Scientists believe they’ve spotted first planet outside the Milky Way

Author: Zoe Christen Jones / CBS
Published:
The galaxy where a new planet may have been spotted. Credit: NASA

NASA says a group of scientists may have discovered signs of a new planet beyond the Milky Way. The potential discovery could be the first-ever planet found in another galaxy.

The potential planet, which is unnamed and roughly the size of Saturn, was spotted in the spiral galaxy Messier 51, or what’s known as the Whirlpool Galaxy, about 28 million lightyears away from the Earth, according to NASA.

Researchers made the discovery with a NASA telescope, called the Chandra X-ray Observatory, and by using a new technique to search for planets known as the X-ray transit method. Exoplanets, which NASA defines as planets outside of our solar system, are difficult for astronomers to detect.

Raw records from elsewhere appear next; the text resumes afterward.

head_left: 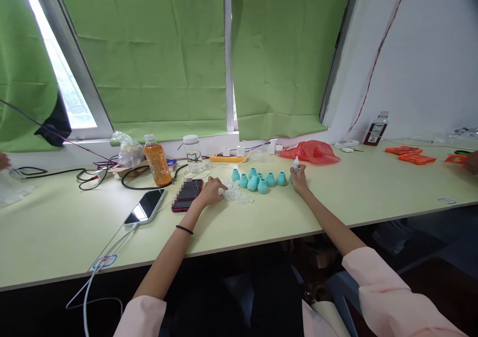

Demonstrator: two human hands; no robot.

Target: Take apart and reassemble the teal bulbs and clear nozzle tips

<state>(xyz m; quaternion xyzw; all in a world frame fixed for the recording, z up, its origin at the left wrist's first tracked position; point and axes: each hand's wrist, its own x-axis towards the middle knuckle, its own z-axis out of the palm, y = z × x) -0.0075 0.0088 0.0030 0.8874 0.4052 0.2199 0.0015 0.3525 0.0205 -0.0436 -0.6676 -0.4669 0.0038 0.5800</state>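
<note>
My left hand point(211, 192) rests at the left edge of a loose pile of small translucent white plastic pieces point(239, 196). Its index finger is stretched onto the pile, and I see nothing held in it. To the right of the pile stand several small round turquoise pots with narrow necks point(263, 185), grouped close together. Beyond them, at their right end, my right hand point(299, 180) is closed around a small whitish piece with a pointed tip point(296, 163), held upright. A bit of turquoise shows beside those fingers, mostly hidden.
Left of my left hand lie a red-edged phone point(186, 195) and a white phone point(145, 207) on a cable. Behind are an orange drink bottle point(157, 162), a clear jar point(193, 154), a power strip point(227, 158) and a red plastic bag point(310, 152). Other people's hands show at both edges.
</note>
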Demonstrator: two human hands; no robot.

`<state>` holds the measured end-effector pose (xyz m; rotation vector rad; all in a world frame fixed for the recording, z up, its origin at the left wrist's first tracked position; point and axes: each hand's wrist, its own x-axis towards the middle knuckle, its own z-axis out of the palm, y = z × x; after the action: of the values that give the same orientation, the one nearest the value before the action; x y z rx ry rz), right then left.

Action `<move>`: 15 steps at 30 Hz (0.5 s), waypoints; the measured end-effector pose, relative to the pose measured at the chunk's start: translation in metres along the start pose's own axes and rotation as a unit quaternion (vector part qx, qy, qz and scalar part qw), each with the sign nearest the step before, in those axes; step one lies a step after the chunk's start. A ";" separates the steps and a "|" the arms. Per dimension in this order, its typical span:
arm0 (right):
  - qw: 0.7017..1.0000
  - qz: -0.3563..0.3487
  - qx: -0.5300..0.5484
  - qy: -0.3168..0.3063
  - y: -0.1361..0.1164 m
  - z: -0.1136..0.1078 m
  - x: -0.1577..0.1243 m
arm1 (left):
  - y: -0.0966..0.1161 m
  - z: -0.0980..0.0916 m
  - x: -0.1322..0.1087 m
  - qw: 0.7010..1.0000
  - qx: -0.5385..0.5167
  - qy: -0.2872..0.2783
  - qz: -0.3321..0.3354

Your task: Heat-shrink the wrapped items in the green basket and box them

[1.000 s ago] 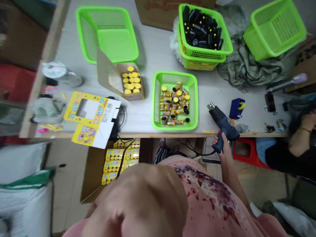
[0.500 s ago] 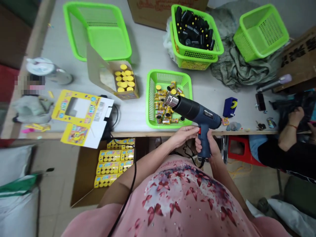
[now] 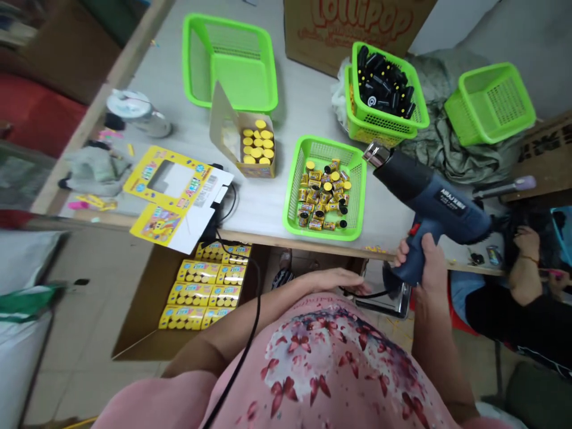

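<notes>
A dark blue heat gun (image 3: 442, 199) with a black front and metal nozzle is gripped by its handle in my right hand (image 3: 428, 262). It is raised at the right, its nozzle pointing up and left. My left hand (image 3: 339, 280) lies in front of my belly below the table edge, fingers stretched out, close to the black cord (image 3: 369, 295); whether it touches the cord I cannot tell. Beyond my hands, a green basket (image 3: 290, 185) holds several small yellow-wrapped tubs (image 3: 328, 186), some with yellow and some with black ends. A carton (image 3: 261, 171) of yellow-capped tubs stands left of it.
At the back are a green basket (image 3: 190, 65), stacked baskets of black bottles (image 3: 384, 83) and a lollipop box (image 3: 313, 36). A flattened yellow box (image 3: 179, 185) lies left. Packed yellow boxes (image 3: 196, 271) sit in a carton below. Another person's hand (image 3: 527, 241) is at right.
The heat gun in my right hand has moved right and up, away from above the basket. My left hand has come off the gun and dropped toward my belly. The view has shifted.
</notes>
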<state>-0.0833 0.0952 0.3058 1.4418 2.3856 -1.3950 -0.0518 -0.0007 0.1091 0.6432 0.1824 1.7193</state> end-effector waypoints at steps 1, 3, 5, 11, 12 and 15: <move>0.999 -0.018 -0.026 0.017 -0.007 0.000 0.001 | -0.008 -0.004 -0.001 0.999 0.050 -0.013 0.000; 0.995 -0.048 -0.072 0.044 -0.017 0.004 0.004 | -0.024 -0.013 0.000 0.989 0.140 -0.038 0.004; 0.988 -0.072 -0.117 0.066 -0.025 0.010 0.009 | -0.042 -0.024 0.005 0.980 0.191 -0.042 -0.038; 0.916 -0.109 -0.380 0.062 -0.034 0.029 0.043 | -0.106 -0.054 0.008 0.947 0.252 0.090 -0.179; 0.899 -0.107 -0.422 0.046 -0.033 0.033 0.050 | -0.115 -0.057 0.007 0.947 0.248 0.100 -0.177; 0.855 -0.091 -0.510 0.015 -0.029 0.050 0.065 | -0.136 -0.062 0.009 0.954 0.232 0.101 -0.160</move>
<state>-0.1606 0.1008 0.2674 0.9156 2.5943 0.0365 0.0315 0.0564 -0.0016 0.7306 0.8102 1.4285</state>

But with the new method, scientists were able to record when an object moves over a star and blocks its X-rays. The duration and intensity of the object’s movement can tell researchers more about the size and orbit of the potential planet.

This image marks the potential planet discovered in M51. NASA/CXC/SAO/R. DISTEFANO

The astronomers published their findings Monday in the journal Nature Astronomy.

“We are trying to open up a whole new arena for finding other worlds by searching for planet candidates at X-ray wavelengths, a strategy that makes it possible to discover them in other galaxies,” said Rosanne Di Stefano, an astrophysicist with the Harvard-Smithsonian Center, who led the study.

The discovery is exciting but the researchers stressed that more data is needed to confirm the planet’s existence, which could take decades. NASA said the size of the possible planet’s orbit is so large that it “would not cross in front of its binary partner again for about 70 years.”

“Unfortunately to confirm that we’re seeing a planet we would likely have to wait decades to see another transit,” said Nia Imara, a co-author of the study and astrophysicist with the University of California at Santa Cruz. “And because of the uncertainties about how long it takes to orbit, we wouldn’t know exactly when to look.”